Die Texte zum Jahr 1944 in den Kirchenbänken der Ausstellung

 

1. Mai:
Pastor Leiser, Brokdorf, wird aufgrund seiner »nichtarischen« Abstammung von der schleswig-holsteinischen Landeskirche in den Ruhestand versetzt. Daraufhin beschäftigt ihn die Hamburgische Kirche weiter.
 
15. Mai – 9. Juli:
Deportation von 437.000 Juden aus Ungarn nach Auschwitz.
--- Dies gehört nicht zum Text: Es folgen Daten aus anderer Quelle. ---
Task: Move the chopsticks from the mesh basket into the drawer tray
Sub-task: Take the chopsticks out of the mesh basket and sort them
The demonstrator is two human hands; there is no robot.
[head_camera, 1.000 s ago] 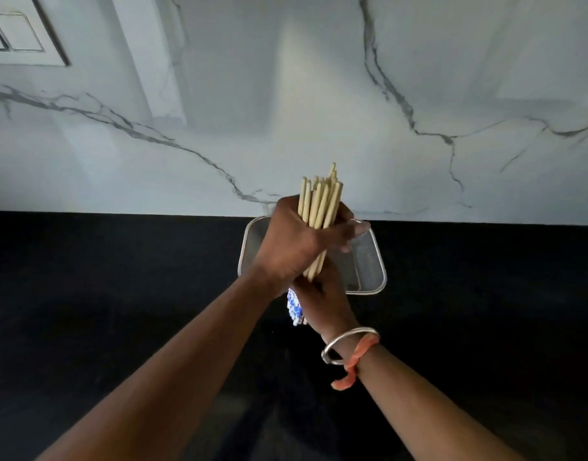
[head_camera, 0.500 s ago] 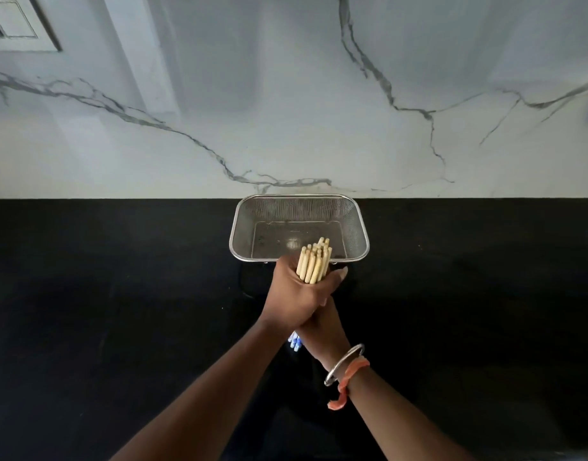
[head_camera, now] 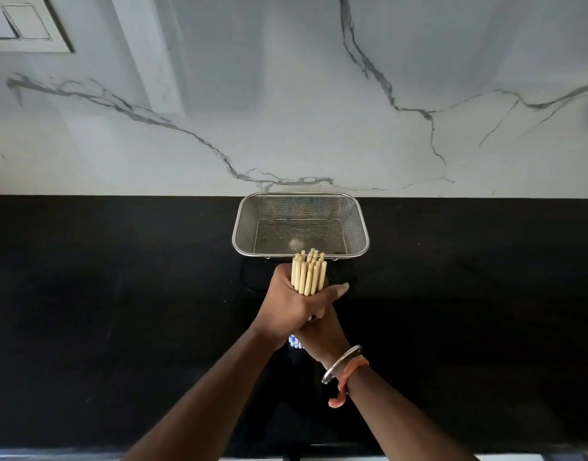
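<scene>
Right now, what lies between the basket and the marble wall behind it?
Nothing shows there: in the head view the basket stands on the black counter right against the marble wall.

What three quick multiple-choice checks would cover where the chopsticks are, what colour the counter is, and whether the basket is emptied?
1. Where are the chopsticks?
A. Lying in the basket
B. Bundled in both hands, in front of the basket
C. Scattered on the counter

2. What colour is the counter?
A. White
B. Wood brown
C. Black

3. What state is the basket in?
A. Empty of chopsticks
B. Full of chopsticks
C. Tipped on its side

Answers: 1 B, the left hand grips the bundle near its top and the right hand lower down. 2 C, the surface is dark under the marble wall. 3 A, only bare mesh shows inside, and it sits upright.
</scene>
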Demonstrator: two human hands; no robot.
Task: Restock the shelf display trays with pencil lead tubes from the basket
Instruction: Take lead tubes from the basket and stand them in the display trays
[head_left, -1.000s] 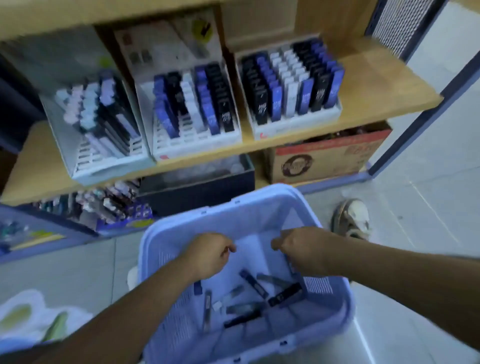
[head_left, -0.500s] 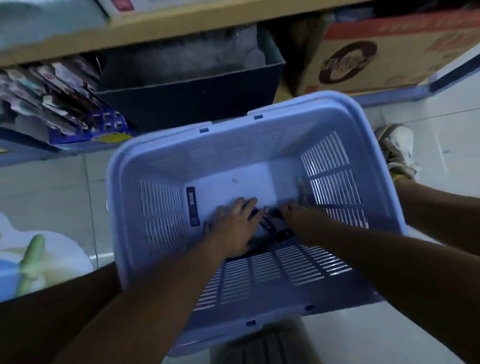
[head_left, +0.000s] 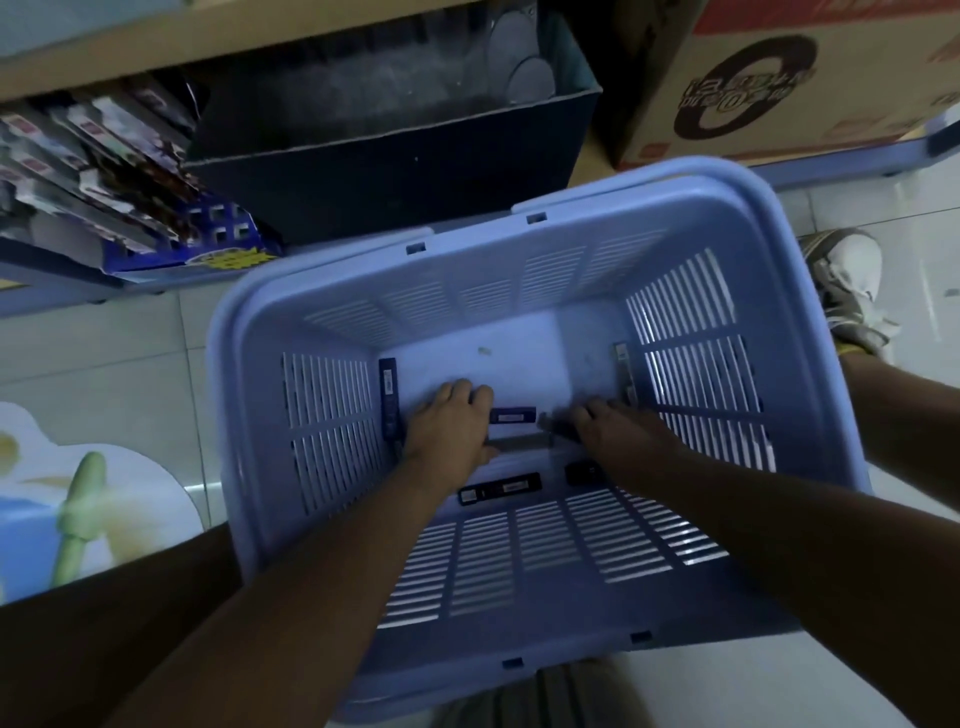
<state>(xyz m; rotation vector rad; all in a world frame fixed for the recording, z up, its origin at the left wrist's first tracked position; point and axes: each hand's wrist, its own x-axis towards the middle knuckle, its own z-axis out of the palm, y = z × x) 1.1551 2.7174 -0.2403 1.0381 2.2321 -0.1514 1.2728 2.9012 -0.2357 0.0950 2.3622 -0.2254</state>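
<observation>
Slippage risk: hasty sweeping scatters tubes (head_left: 513, 415) between my curled left fingers (head_left: 462, 393) and right fingers (head_left: 589, 415); whether either pinches one, cannot tell

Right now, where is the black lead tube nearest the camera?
Head view: the black tube lies on the basket floor by the near wall, just below the left hand.

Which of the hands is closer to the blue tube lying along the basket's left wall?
The left. The left hand is just right of that tube, almost against it; the right hand is across the basket floor, by the opposite wall.
</observation>
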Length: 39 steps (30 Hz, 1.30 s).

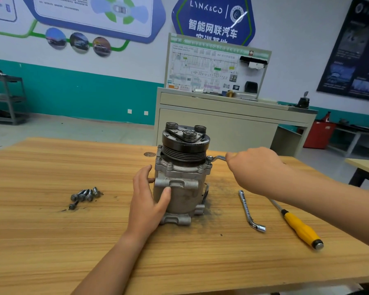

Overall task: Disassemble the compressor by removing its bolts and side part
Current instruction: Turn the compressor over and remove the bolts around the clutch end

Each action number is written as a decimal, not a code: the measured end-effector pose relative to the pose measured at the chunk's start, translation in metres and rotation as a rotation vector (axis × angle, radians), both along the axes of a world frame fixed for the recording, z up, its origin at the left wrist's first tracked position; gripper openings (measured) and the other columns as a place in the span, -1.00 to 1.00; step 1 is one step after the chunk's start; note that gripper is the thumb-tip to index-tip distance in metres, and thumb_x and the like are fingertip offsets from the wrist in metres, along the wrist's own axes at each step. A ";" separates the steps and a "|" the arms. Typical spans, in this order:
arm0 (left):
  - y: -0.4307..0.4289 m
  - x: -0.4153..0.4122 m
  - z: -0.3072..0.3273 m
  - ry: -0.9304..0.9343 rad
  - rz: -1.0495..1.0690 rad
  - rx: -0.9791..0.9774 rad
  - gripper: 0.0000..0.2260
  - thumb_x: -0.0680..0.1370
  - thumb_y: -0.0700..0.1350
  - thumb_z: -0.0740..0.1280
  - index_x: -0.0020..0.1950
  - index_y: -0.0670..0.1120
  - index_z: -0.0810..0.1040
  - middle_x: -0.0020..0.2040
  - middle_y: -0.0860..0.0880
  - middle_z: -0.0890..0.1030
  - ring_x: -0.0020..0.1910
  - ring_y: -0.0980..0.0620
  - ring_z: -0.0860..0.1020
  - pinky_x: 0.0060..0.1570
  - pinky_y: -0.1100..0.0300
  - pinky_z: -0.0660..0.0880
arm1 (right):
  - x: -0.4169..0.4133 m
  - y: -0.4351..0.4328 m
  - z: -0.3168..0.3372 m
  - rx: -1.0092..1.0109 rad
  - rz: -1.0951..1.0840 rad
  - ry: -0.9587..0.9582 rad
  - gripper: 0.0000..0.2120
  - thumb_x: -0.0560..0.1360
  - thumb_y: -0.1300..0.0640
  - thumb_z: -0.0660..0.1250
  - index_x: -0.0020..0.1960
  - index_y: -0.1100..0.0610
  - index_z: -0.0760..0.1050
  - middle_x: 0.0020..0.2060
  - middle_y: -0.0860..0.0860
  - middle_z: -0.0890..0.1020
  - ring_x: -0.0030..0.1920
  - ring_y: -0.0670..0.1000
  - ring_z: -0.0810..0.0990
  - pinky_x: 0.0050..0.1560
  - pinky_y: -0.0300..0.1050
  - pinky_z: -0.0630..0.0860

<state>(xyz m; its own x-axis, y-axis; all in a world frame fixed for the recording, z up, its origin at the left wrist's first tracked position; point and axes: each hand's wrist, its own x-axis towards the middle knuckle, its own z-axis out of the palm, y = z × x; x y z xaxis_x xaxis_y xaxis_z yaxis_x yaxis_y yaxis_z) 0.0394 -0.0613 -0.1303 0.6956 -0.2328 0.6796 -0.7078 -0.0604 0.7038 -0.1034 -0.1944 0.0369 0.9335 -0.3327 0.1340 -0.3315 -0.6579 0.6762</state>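
Loose dark bolts (84, 195) heaped on wood-grain table (51, 241). Left hand (148, 201) spread wide, pressed against upright grey cast compressor (180, 177) at table middle. Right hand (254, 167) fisted round bent steel wrench (218, 157), socket on flange bolt (209, 158). Spare wrench (250, 209), yellow-handled screwdriver (300, 228) lying right.
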 end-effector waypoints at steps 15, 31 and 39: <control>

Der Großteil wird unmittelbar nach der Ankunft ermordet.
 
6. Juni:
Landung der Alliierten in der Normandie.
 
20. Juli:
Erfolgloses Attentat auf Hitler.
 
6./7. Oktober:
Häftlingsrevolte der Sonderkommandos in Auschwitz, bei der u.a. eine Gaskammer zerstört wird.
 
Oktober 1944:
Beginn des »Sondereinsatz J«, die Zwangsverpflichtung und Internierung von »Mischlingen 1. Grades« und »jüdisch Versippten«.
 
Ab Oktober:
Mehr als 1.000 Hamburger werden als »Halbjuden« und »jüdisch Versippte« »dienstverpflichtet« und als »Sonderkommando J« interniert. Den »jüdisch Versippten« wird die Freiheit in Aussicht gestellt, falls sie sich von ihren jüdischen Ehefrauen scheiden lassen.